Consider a world of innately low growth. The business-as-usual case that this supports is called Muddling Through. It is able to keep the Old Narrative running for another decade or so due to Asian difficulties, or the sort just discussed. However, those difficulties also guarantee slow world growth.
Nations which embark on Muddling Through but which are not supported by Asian failure, or which press too hard,elect populist politicians with a narrow time horizon or which simply make major mistakes fall into the case we have called Old Narrative 2.0 - described above, clamping down on trade, subsidising jobs, taxing heavily, destroying the seeds of the future. Some nations will, without doubt, fall into this category. If many do so - for example, a Eurozone that persists against all reason - or if there are major economic accidents in the world at large - then the world moves into a deeply dangerous situation, in many ways similar to the 1930s.

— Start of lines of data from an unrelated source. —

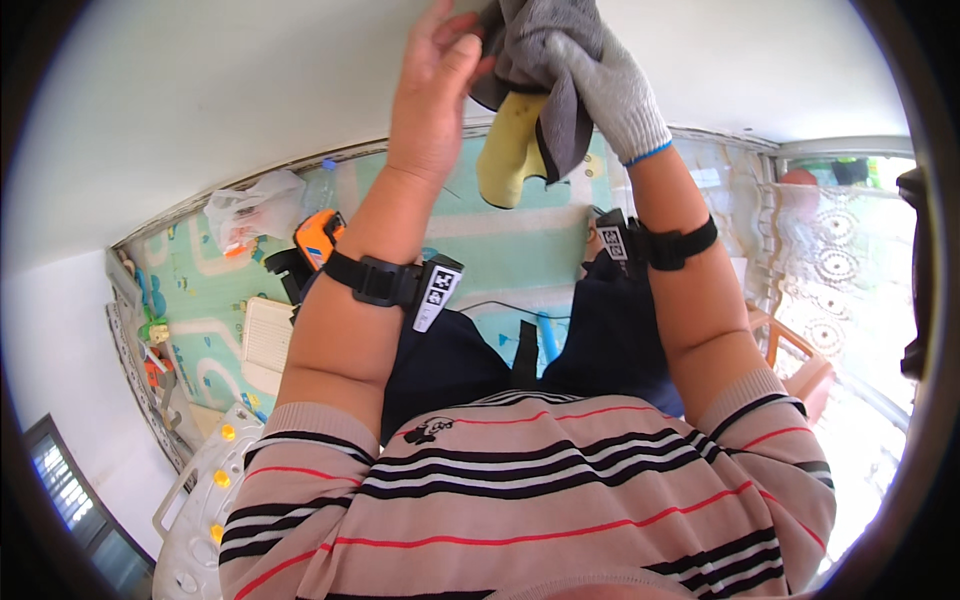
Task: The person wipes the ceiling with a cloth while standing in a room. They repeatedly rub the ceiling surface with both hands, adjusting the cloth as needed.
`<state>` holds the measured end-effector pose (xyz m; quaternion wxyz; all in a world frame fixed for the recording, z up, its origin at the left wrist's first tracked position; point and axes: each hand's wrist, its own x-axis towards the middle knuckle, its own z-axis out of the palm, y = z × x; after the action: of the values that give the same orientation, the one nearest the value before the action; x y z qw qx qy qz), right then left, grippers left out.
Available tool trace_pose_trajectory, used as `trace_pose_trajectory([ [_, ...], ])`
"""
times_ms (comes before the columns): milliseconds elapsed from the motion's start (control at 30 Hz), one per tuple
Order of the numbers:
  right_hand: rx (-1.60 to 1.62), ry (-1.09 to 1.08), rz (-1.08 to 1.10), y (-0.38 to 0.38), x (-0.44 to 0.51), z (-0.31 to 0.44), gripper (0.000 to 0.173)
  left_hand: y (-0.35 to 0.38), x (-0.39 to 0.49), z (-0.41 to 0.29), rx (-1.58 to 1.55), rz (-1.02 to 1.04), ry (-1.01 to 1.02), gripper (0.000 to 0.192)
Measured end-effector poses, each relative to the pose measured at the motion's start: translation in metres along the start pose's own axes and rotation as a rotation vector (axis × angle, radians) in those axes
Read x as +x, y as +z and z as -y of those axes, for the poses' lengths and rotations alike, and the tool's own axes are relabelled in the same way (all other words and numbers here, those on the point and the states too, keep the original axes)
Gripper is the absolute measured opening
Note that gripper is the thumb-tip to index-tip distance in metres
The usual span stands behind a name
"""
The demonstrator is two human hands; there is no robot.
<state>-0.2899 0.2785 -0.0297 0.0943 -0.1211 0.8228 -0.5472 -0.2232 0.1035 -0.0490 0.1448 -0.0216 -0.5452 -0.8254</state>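
Both arms reach up toward a white wall. My right hand (611, 94), in a grey-white knit glove with a blue edge, grips a grey towelling cloth (551, 45) with dark edging. A yellow piece of cloth (510, 150) hangs below it, perhaps the same cloth's other side. My left hand (442, 82) is bare, palm turned toward the cloth, its fingers partly bent at the cloth's left edge. Whether those fingers pinch the cloth cannot be told. Each forearm wears a black strap with a marked white tag.
A green patterned mat (495, 255) covers the floor. On the left lie a clear plastic bag (255, 206), a plastic bottle (320, 187), an orange-and-black device (319, 236) and a white tray (266, 345). A lace curtain (832, 262) and a brown plastic stool (799, 352) are at the right.
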Motion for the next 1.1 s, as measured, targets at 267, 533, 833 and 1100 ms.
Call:
trace_pose_trajectory([
  [267, 0.201, -0.186, 0.011, 0.011, 0.003, -0.008, 0.052, -0.004, -0.003, 0.022, 0.508, 0.070, 0.011, 0.072],
  [533, 0.319, -0.273, 0.213, 0.009, -0.006, 0.002, 0.076, -0.013, -0.004, 0.035, 0.643, 0.163, -0.008, 0.068],
  [833, -0.069, -0.481, -0.030, 0.018, -0.024, 0.002, 0.109, 0.003, -0.014, 0.013, -0.167, 0.158, -0.297, 0.069],
  [1100, 0.202, -0.153, -0.695, -0.006, -0.012, 0.016, 0.071, 0.011, -0.010, 0.008, 0.363, 0.100, -0.030, 0.058],
])
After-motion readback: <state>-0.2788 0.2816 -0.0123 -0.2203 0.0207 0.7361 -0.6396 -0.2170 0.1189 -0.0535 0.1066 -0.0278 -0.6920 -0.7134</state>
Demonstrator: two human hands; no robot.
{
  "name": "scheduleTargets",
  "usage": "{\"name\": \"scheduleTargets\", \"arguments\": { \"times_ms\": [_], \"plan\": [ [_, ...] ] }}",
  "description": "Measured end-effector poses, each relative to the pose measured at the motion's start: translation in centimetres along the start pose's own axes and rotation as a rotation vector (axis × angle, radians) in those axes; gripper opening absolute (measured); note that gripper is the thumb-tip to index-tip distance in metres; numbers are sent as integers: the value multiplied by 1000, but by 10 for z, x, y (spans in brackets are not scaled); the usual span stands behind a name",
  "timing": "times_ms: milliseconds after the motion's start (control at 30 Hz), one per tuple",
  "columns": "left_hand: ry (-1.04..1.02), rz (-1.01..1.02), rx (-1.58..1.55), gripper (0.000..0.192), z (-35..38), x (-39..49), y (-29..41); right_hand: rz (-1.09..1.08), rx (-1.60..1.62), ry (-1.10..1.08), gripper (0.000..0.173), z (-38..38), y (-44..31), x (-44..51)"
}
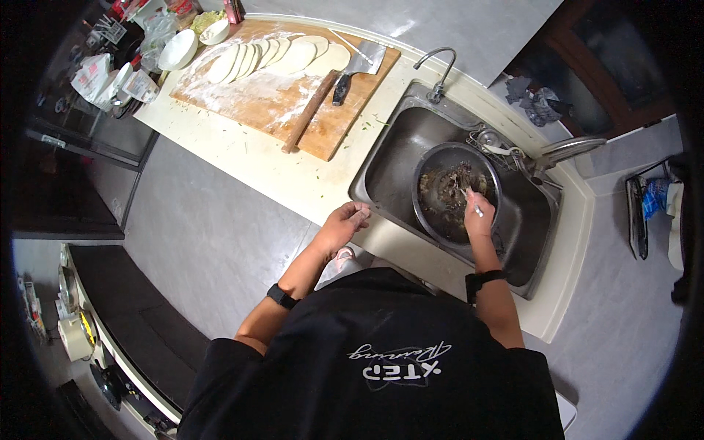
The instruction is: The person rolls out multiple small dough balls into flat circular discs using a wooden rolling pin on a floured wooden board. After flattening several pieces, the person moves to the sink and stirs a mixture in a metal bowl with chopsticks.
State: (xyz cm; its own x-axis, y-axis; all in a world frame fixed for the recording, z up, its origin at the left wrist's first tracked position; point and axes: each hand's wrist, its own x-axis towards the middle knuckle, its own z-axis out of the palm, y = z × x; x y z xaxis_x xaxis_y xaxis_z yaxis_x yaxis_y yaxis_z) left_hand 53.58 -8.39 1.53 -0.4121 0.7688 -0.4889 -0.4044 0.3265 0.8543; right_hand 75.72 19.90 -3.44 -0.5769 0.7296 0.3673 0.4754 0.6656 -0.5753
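My right hand (479,212) grips a thin utensil with a metallic handle end (478,211). Its far end reaches into a round metal basin (419,201) and is hard to make out. Dark, brownish mixed bits (459,179) cover part of the basin's inside. The basin sits in a stainless steel sink (385,159), under my right hand. My left hand (345,224), loosely curled and dusted with pale powder, hovers by the counter's front edge left of the sink. I see nothing held in it.
A floured wooden board (258,113) carries overlapping dough rounds (297,56), a rolling pin (312,111) and a black-handled scraper (357,66). White bowls (179,49) and bags stand at the far left. A gooseneck faucet (437,82) and a larger tap (566,151) rise behind the sink.
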Motion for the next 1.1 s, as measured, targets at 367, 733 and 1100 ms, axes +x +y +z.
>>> {"name": "scheduleTargets", "arguments": {
  "times_ms": [367,733,1100],
  "plan": [
    [5,-30,-32,35,-5,-7,-2,6,91,40,13,-3,5,-7],
    [-1,-55,6,34,1,-5,1,27,150,60,14,-1,8,-12],
    [-27,-74,18,37,2,-5,0,210,74,-2,14,-2,-8,-7]
  ]
}}
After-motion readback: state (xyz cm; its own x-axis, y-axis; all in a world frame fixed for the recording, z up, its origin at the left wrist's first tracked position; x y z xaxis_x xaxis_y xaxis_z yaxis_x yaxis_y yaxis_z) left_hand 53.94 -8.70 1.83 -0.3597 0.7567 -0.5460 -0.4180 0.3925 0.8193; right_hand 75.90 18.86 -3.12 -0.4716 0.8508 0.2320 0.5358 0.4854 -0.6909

Consider, by contrast, a world of inherently better growth. As indicated, this will immediately trigger supply side problems. One must never forget that world population is heading for 9 billion at close to the end of the scenario problem, with vast infrastructural needs. Hydrocarbons will come from an increasingly narrow geographical focus - fracking aside - and the uncertainties of climate change will be much more narrow.
A world that has put the uncertainties of Europe behind it, which has the US and China managing their affairs smoothly, will therefore face a range of supply side issues. The pressure to operate with extreme efficiency will be there. The pause in industrial world growth means that international competition will hit national "high end" industries perhaps a decade sooner that would otherwise have been the case. Competitive positioning on a national scale will be universal, with every agency and activity benchmarking itself against international best practice.
This somewhat nervous, vibrant environment underpins what we have called the New Narrative. Elements of this already exist, but they are not unified and systematic. In the scenario which we have called "New Narrative", many nations integrate these elements. (There is a separate paper that addresses what might be involved.)
The figure puts these cases in context. (A more dynamic variant of this is available in the main text.) The red star marks the present, at the limits of the tenable. The blue arrow symbolises the need for fair winds for the industrial world to make its transition to New Narrative, or - in a very different way - to Muddling Through. Harsh conditions strongly predict a world with a major element of Old Narrative 2.0 to it.
The New Narrative offers the rest of the world a new set of aspirations and goals. Although the industrial world faces major issues of debt resolution and demographics, these nations also feel a confidence previously lacking. Welfare concentrates on areas of real need - chiefly ageing - and societies invest to avoid the need for welfare. The issue does not go away, but there is some hope of its resolution.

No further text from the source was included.